IF 46.5 1区 医学 Q1 CLINICAL NEUROLOGY Pub Date : 2024-08-01 Epub Date: 2024-06-21 DOI: 10.1016/S1474-4422(24)00186-8
Feng Gao, Xu Tong, Baixue Jia, Ming Wei, Yuesong Pan, Ming Yang, Dapeng Sun, Thanh N Nguyen, Zeguang Ren, Francis Demiraj, Xiaoxi Yao, Chenghua Xu, Guangxiong Yuan, Yue Wan, Jianjun Tang, Jing Wang, Yuanfei Jiang, Chaobin Wang, Xiang Luo, Haihua Yang, Ruile Shen, Zhilin Wu, Zhengzhou Yuan, Dongjun Wan, Wei Hu, Yan Liu, Ping Jing, Liping Wei, Tuanyuan Zheng, Yingchun Wu, Xinguang Yang, Yaxuan Sun, Changming Wen, Mingze Chang, Bo Yin, Di Li, Jixin Duan, Dianjing Sun, Zaiyu Guo, Guodong Xu, Guoqing Wang, Liyu Wang, Yang Wang, Weihua Jia, Gaoting Ma, Xiaochuan Huo, Dapeng Mo, Ning Ma, Liping Liu, Xingquan Zhao, Yilong Wang, Jens Fiehler, Yongjun Wang, Zhongrong Miao

Background: Unsuccessful recanalisation or reocclusion after thrombectomy is associated with poor outcomes in patients with large vessel occlusion (LVO) acute ischaemic stroke (LVO-AIS).
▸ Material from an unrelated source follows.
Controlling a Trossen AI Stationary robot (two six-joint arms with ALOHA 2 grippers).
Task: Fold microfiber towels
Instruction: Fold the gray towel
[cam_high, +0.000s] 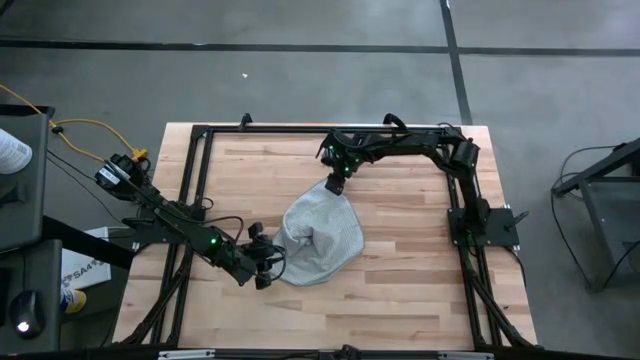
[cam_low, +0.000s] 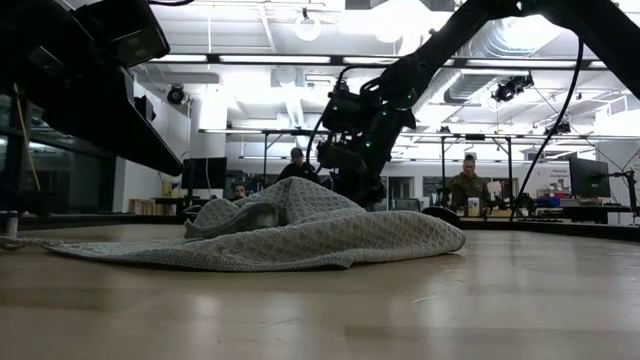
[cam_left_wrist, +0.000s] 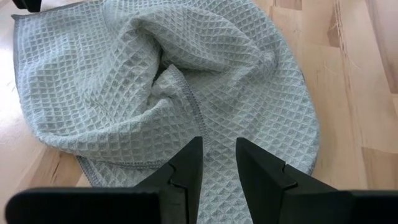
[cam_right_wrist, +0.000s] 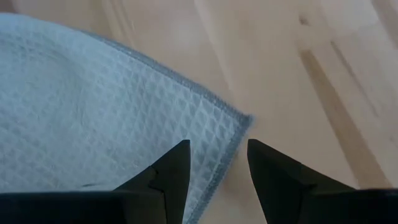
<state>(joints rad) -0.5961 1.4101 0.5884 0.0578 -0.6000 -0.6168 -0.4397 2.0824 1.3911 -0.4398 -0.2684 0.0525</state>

Bailout angioplasty or stenting (BAOS) could represent a promising treatment for these patients. We conducted a randomised controlled trial with the aim to investigate the safety and efficacy of BAOS following thrombectomy in patients with LVO.
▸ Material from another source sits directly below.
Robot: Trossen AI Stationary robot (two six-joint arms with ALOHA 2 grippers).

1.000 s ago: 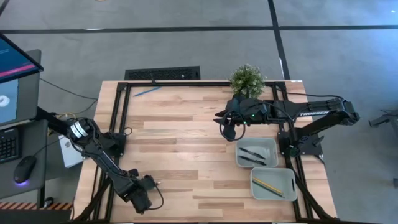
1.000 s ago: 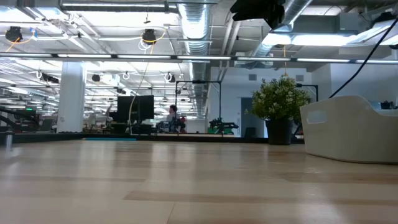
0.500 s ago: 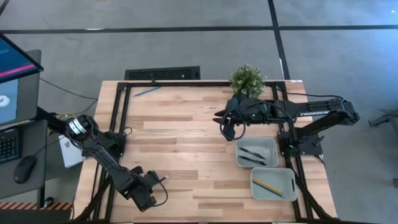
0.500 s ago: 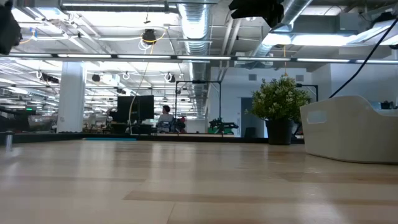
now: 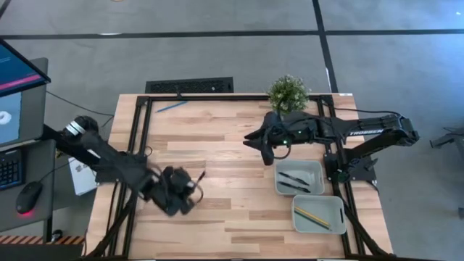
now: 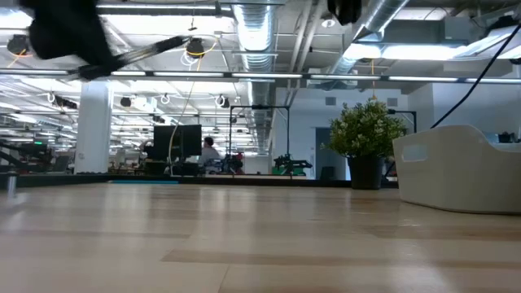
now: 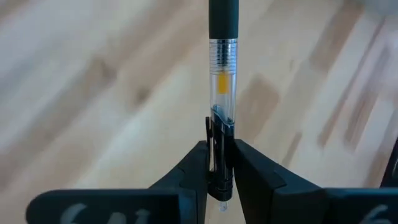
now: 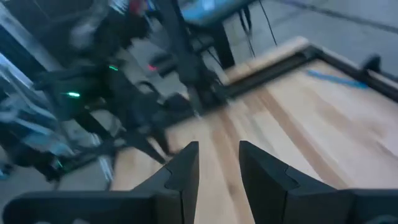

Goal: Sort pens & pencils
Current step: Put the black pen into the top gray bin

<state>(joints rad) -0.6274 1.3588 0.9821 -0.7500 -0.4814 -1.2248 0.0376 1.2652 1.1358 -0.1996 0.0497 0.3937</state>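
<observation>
The left tool (image 7: 219, 163) clenched a pen (image 7: 222, 93) above the bench (image 5: 217, 145); the right tool (image 8: 217, 163) hung released near a potted plant (image 5: 288, 93) and two bins (image 5: 316, 214).

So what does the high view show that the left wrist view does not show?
Only the high view shows the right gripper above the table's far right part, the plant, two grey trays with pens and a yellow pencil, and a blue pencil at the far left edge. Only the left wrist view shows the pen's clear section with a yellow part. Both show the left gripper shut on a pen over the wooden table.
</observation>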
Methods: ANGEL-REBOOT was an investigator-initiated, multicentre, prospective, randomised, controlled, open-label, blinded-endpoint clinical trial conducted at 36 tertiary hospitals in 19 provinces in China. Participants with LVO-AIS 24 h after symptom onset were eligible if they had unsuccessful recanalisation (expanded Thrombolysis In Cerebral Infarction score of 0-2a) or risk of reocclusion (residual stenosis >70%) after thrombectomy. Eligible patients were randomly assigned by the minimisation method in a 1:1 ratio to undergo BAOS as the intervention treatment, or to receive standard therapy (continue or terminate the thrombectomy procedure) as a control group, both open-label. In both treatment groups, tirofiban could be recommended for use during and after the procedure. The primary outcome was the change in modified Rankin Scale score at 90 days, assessed in the intention-to-treat population. Safety outcomes were compared between groups. This trial was completed and registered at ClinicalTrials.gov (NCT05122286).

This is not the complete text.